Your goal
Among the entries below, find the lines that contain the string "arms". State only how many there are.

Extracted material
------------------------

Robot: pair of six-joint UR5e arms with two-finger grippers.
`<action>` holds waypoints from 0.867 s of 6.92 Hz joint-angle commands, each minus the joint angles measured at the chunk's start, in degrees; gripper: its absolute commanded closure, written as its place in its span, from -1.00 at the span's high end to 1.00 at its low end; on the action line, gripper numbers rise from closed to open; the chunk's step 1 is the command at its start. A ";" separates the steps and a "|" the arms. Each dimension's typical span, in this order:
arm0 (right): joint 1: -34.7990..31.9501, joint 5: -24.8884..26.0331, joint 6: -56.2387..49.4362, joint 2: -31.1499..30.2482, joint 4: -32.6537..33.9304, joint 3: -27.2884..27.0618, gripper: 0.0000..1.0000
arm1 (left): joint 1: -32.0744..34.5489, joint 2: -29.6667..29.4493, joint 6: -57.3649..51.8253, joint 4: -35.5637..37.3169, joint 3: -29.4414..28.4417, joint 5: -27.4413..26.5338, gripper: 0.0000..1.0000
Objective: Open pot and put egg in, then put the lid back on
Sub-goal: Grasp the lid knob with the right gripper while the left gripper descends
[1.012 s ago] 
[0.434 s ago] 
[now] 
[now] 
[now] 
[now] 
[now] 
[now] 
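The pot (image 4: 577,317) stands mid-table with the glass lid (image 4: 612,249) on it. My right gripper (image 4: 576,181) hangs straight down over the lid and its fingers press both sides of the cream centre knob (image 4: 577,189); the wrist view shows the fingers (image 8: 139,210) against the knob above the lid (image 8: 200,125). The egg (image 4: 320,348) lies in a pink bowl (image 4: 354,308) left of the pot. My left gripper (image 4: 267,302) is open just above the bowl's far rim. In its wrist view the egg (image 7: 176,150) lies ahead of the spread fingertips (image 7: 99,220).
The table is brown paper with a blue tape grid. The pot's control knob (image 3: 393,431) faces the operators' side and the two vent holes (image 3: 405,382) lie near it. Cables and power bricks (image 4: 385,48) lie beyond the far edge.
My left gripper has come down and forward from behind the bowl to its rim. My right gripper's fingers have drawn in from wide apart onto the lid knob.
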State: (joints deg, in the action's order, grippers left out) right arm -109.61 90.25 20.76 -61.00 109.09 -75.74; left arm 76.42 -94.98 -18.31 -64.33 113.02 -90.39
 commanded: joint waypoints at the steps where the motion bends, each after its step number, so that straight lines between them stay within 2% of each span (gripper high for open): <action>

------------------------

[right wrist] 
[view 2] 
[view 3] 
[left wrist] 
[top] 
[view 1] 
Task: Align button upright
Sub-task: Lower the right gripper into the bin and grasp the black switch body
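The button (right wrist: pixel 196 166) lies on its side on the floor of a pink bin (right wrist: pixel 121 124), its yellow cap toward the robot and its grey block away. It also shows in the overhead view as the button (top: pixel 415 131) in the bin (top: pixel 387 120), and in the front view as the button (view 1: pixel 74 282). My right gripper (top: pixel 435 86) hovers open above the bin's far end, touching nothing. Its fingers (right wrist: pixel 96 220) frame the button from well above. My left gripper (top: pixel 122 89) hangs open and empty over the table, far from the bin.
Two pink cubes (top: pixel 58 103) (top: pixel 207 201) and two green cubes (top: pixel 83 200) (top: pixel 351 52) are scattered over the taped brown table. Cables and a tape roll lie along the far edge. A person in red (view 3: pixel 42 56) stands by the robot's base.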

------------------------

Response for this exercise
2